Beating the Reform Party

What happens when Reform launch a full scale local by-election campaign in one of our held wards?

A by-election was called in mid July following the death of one of our long standing councillors in Swale. The Reform Party made it very quickly clear that they were keen to give us a run for our money having done well in the General Election in Faversham and Mid Kent. They selected quickly, the former vice chair of the local Conservative Party, and got straight out on the doorsteps. It became obvious that they were going to work really hard and had a young and enthusiastic team. 

We had an few advantages over Reform. We had a candidate that had already been working in the ward as a town councillor, we had a small but established delivery network, a team of other local councillors and we had data.
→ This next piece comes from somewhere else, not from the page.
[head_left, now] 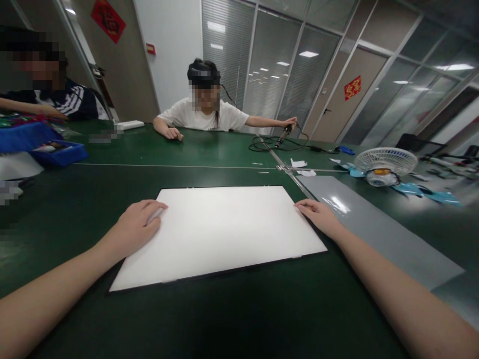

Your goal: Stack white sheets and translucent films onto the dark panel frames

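Observation:
A flat white rectangular panel (228, 229) with a thin dark border lies on the green table in front of me. My left hand (140, 227) is at its left edge, thumb and forefinger curled over that side. A pale strip shows between those fingers, and I cannot tell whether it is part of the panel. At the upper right edge, my right hand (316, 214) holds the panel with its fingertips together. The undersides of both hands are hidden.
A grey sheet (374, 224) lies right of the panel. Beyond are paper scraps (298, 163), a white fan (385, 162) and blue bins (60, 152). Across the table (209, 154), a person (205, 112) holds a corded tool (283, 135); another person (71, 99) sits left.

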The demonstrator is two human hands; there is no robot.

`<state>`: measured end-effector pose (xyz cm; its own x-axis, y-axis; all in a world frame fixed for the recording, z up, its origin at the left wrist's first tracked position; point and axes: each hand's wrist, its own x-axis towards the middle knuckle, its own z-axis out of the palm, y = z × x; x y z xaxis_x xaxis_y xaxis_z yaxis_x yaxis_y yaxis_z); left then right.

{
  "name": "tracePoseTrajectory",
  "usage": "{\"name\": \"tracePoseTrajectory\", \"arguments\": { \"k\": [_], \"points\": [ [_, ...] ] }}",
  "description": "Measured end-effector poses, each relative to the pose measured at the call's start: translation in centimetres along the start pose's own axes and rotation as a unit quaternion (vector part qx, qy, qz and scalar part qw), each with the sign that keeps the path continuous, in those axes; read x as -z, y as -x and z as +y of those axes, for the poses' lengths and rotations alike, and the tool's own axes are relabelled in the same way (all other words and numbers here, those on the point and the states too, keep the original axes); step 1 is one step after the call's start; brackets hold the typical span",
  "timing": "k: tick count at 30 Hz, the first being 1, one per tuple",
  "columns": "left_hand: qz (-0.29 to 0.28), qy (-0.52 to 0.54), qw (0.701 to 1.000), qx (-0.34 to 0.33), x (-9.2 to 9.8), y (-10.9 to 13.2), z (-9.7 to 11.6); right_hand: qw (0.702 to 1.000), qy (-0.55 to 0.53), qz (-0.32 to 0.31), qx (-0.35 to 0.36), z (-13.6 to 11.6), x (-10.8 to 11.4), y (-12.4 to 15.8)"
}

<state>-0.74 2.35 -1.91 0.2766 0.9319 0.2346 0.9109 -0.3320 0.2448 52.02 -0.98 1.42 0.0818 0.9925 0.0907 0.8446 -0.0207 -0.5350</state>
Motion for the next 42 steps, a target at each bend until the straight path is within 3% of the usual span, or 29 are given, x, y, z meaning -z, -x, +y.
{"name": "tracePoseTrajectory", "arguments": {
  "k": [3,5,7,10,13,17,25,29,35,42],
  "points": [
    [-0.007,-0.01,1.0,-0.002,-0.2,0.0,-0.3,0.991,0.106,0.072,-0.024,0.6,0.8,-0.2],
    [-0.007,-0.014,1.0,-0.003,-0.2,0.0,-0.3,0.968,0.223,0.1,-0.052,1.4,1.6,-0.4],
    [-0.005,-0.017,1.0,-0.001,-0.2,0.0,-0.1,0.942,0.314,0.097,-0.074,2.6,2.4,-0.5],
    [-0.006,-0.022,1.0,-0.002,0.1,0.0,0.3,0.921,0.369,0.085,-0.091,4.9,3.3,-0.7],
    [-0.005,-0.024,1.0,0.003,0.4,0.1,0.7,0.921,0.356,0.087,-0.127,7.5,3.6,-1.0],
    [-0.008,-0.024,1.0,0.0,0.4,0.2,0.7,0.935,0.285,0.039,-0.207,9.1,3.2,-1.5],
    [0.001,-0.026,1.0,-0.003,0.1,0.1,0.3,0.924,0.327,0.042,-0.195,7.3,2.4,-1.2],
    [-0.005,-0.029,1.0,-0.003,0.1,0.1,0.3,0.923,0.333,0.044,-0.186,7.1,2.5,-1.0],
    [-0.006,-0.035,0.999,0.001,0.3,0.1,0.5,0.927,0.293,0.05,-0.227,7.0,2.6,-1.0],
    [-0.015,-0.039,0.999,0.007,0.8,0.2,1.2,0.929,0.305,0.068,-0.201,6.4,2.6,-1.1]
  ]
}}
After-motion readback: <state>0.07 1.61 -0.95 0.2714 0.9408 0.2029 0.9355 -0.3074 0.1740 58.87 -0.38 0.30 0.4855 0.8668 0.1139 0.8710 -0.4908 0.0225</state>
We got our campaign plan in place before the election was called and used the last few couple of weeks the General Election to focus on the ward and raise money. 

What we didn’t know was what kind of a campaign Reform were going to fight or what the other parties were going to do. The Green Party didn’t manage to find a candidate, the Labour Party started running a small campaign with some door knocking and the Conservatives were entirely absent. 
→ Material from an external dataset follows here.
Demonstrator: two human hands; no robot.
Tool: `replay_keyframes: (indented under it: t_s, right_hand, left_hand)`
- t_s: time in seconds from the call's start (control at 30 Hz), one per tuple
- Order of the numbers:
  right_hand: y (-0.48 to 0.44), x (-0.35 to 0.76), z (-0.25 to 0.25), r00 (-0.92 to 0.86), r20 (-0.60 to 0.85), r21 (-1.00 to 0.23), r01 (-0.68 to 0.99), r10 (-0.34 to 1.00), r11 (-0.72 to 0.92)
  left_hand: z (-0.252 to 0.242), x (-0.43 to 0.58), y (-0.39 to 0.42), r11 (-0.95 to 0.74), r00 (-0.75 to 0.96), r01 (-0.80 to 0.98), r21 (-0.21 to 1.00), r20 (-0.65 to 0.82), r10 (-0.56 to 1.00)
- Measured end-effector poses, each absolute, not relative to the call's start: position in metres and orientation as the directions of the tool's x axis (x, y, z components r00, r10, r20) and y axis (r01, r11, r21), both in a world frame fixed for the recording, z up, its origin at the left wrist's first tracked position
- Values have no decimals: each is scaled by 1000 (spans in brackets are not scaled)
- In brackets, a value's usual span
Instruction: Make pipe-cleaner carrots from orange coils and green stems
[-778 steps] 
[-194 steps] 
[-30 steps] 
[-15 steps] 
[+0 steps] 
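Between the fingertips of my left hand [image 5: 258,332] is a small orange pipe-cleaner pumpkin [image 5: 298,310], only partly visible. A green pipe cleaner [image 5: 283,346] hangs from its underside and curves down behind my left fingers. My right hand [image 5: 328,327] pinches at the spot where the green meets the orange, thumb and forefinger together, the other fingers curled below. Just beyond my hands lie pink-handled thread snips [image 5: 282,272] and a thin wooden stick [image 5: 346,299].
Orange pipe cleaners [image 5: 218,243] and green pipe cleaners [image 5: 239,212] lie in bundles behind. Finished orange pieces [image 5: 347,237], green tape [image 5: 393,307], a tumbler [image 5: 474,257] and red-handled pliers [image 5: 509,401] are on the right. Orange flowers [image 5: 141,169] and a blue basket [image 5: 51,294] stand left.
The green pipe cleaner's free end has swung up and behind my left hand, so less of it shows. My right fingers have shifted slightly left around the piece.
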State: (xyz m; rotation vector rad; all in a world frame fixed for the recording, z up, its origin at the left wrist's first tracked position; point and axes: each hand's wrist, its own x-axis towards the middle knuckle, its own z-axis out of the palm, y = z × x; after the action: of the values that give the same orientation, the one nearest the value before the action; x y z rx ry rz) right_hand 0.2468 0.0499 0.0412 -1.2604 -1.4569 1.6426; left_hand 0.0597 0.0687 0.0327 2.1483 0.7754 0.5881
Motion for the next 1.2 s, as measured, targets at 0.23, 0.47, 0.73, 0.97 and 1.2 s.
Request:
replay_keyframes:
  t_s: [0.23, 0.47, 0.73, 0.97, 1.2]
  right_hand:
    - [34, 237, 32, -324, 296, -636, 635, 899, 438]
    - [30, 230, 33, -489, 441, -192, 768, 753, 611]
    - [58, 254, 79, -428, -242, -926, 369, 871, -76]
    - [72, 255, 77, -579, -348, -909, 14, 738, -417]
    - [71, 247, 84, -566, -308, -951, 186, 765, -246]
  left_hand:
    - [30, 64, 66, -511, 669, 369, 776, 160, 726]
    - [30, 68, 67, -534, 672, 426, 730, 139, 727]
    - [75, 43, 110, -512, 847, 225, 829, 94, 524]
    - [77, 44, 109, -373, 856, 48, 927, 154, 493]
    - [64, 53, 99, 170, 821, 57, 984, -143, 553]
The Reform party did no ward wide delivery. What they did do is knock on thousands of doors. I would be surprised if they had not knocked the entire ward 4 or 5 times by polling day. They motivated people who have not voted before and those that were formally supporters or all other parties to come and join them door knocking and drafted in Reform members from all over Kent to help. Most week days they had 2-3 people knocking and on the weekends this went up to between 10-20. 

Reform clearly found their supporters or people that were undecided and spoke to them many times. They also had two large rallies with guest speakers and photo opportunities organised by their former parliamentary candidate , Maxwell Harrison who is clearly an up and coming star of the Reform party. Their messaging was a mix of surface level aspiration , “we will make history”, “Something is happening out there”, “things are changing” and selling the local credentials of the candidate “born and bred”. They did not focus on many local issues apart from making the speed limit on local roads faster and reducing council tax. 
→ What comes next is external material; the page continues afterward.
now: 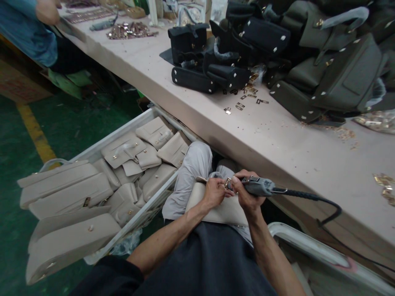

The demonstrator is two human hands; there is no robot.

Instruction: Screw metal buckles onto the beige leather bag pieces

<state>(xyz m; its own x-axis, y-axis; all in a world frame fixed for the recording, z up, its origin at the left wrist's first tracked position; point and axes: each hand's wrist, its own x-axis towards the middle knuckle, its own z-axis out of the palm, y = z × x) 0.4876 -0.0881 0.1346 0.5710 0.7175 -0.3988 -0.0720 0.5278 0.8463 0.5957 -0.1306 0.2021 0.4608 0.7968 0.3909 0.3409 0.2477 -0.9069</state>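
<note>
A cream bag (216,207) lies across my lap. My left hand (215,192) is closed at the bag's upper edge, with its fingertips by a small gold metal buckle piece (227,183). In my right hand (247,193) is a grey corded power tool (257,186), its tip pointing left at the metal piece. The tool's black cord runs off to the right. Just what my left fingertips pinch, the flap edge or the metal piece, is too small to tell.
A white crate (114,139) of cream bags (123,150) stands at left. The long table (197,107) ahead carries black bags (193,78), olive bags (342,82) and gold metal pieces (240,106). A white-rimmed container (308,242) is at lower right; a person in blue (27,33) is at upper left.
</note>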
We had to work hard, we had delivered 3 ward wide leaflets, three sets of street letters and blue letters to the postal voters followed by two more ward wide leaflets, a targeted squeeze leaflet, blue letters to our supporters and Green voters and knocked thousands of residents. On polling day, we became aware that some of our previous voters were voting for Reform, they were a visible, organised and hard working presence throughout the election. Despite not sharing values, people appreciated that and many saw them as a “change” from the status quo. There were times where things looked incredibly close.

Luckily the brilliant Alex Eyre beat them by 116 votes. It won’t be the last we hear from them and we are ready for whatever they do next. 

The key take aways from this election for me were:

  • Despite being on polar opposites of the political spectrum and finding a lot of their views abhorrent, we can, and do lose support to Reform for a variety of reasons and just because we as activists would not dream of supporting them, does not mean that our previous supporters won’t.
  • If we had not had the data that we had and not been as organised as we were in our campaign approach, there would have been a real risk of us losing to them. They are not always going to just be a name of a ballot they are sometimes going to work really hard and we will need to do the same. 
  • YOU CAN NEVER DO ENOUGH DOOR KNOCKING

We prevented Nigel Farage or Richard Tice coming to our town for some jubilant victory nonsense, held the ward of a much loved and missed colleague and added the brilliant Alex to our team at the Borough Council.